Tips for a perfect skibbin':
- Have a seat next to the door
- Don't do it locally
- Leave one at a time leaving 2 people at the table
- One person goes to the bathroom and 5 minutes later the other person leaves.
- The last person their in the bathroom has it the hardest. If they haven't caught on then it should be easy. If they have caught on then they have to act shocked and act like they couldn't believe their friends left them. Then when they least expect it, run out the door.
Not that I know a lot about skibbin, but I heard from a friend of a friend. I refused to be the last man standing. If you're friends like you then they'll be waiting for you. I remember one time it was so fucking funny! We were eating and everybody voted to skib. I couldn't afford the meal so I had to participate. The people caught on to the "last man standing". As our friend was running out of the restaurant, the waiters started running after him. We were all asking each other, "should we wait or should we run, should we wait or should we run". We said fuck it, and we were gone. We felt so bad. We decided that if he did go to jail then we will have to bail him out. Luckily he made it but he didn't talk to us for weeks.

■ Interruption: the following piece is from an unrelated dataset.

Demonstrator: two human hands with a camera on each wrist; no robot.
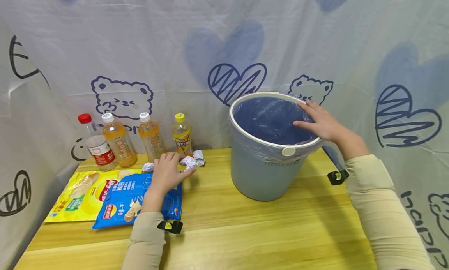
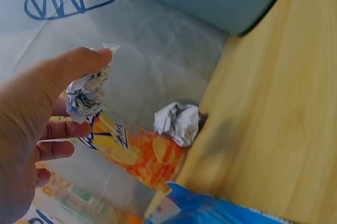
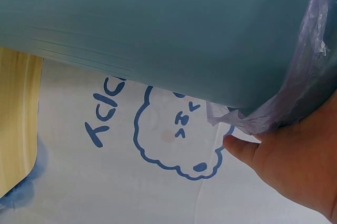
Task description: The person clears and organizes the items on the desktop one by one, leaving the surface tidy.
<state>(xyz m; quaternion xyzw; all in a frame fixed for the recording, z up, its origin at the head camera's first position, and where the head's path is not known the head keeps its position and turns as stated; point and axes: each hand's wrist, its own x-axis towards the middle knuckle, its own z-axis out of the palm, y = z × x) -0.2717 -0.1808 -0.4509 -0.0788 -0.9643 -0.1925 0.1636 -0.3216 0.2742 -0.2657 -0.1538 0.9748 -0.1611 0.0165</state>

But I don't skib anymore. But tough economic times are getting pretty crazy, and I'm always up for a good laugh. Being arrested for skibbing on thanksgiving would so kick ass! We'll see.
5 comments:
In that situation I would wonder where the real turkey is sitting - or running.
You have to be faster, YSFB. Famous skibbers in Spain have their meals in groups of 100-200 people and they all leave at the same time. I've read it in the newspaper. Nobody can stop them, and if someone tries, they start throwing chairs and things to the waiters -it's a very uneven situation and skibbers always win-.
My suggestion: when you go out with friends, why don't you just take a calculator and divide the bill between the number of people drinking/eating/whatever?
That's what we do over here... but I suppose it's exciting and thrilling to skibb from time to time, LOL.
OMG @Leni. Yikes.
100-200? bloody hell.
good ole' chew n screw.
I've skibbed once because of shitty service at the bowling alley.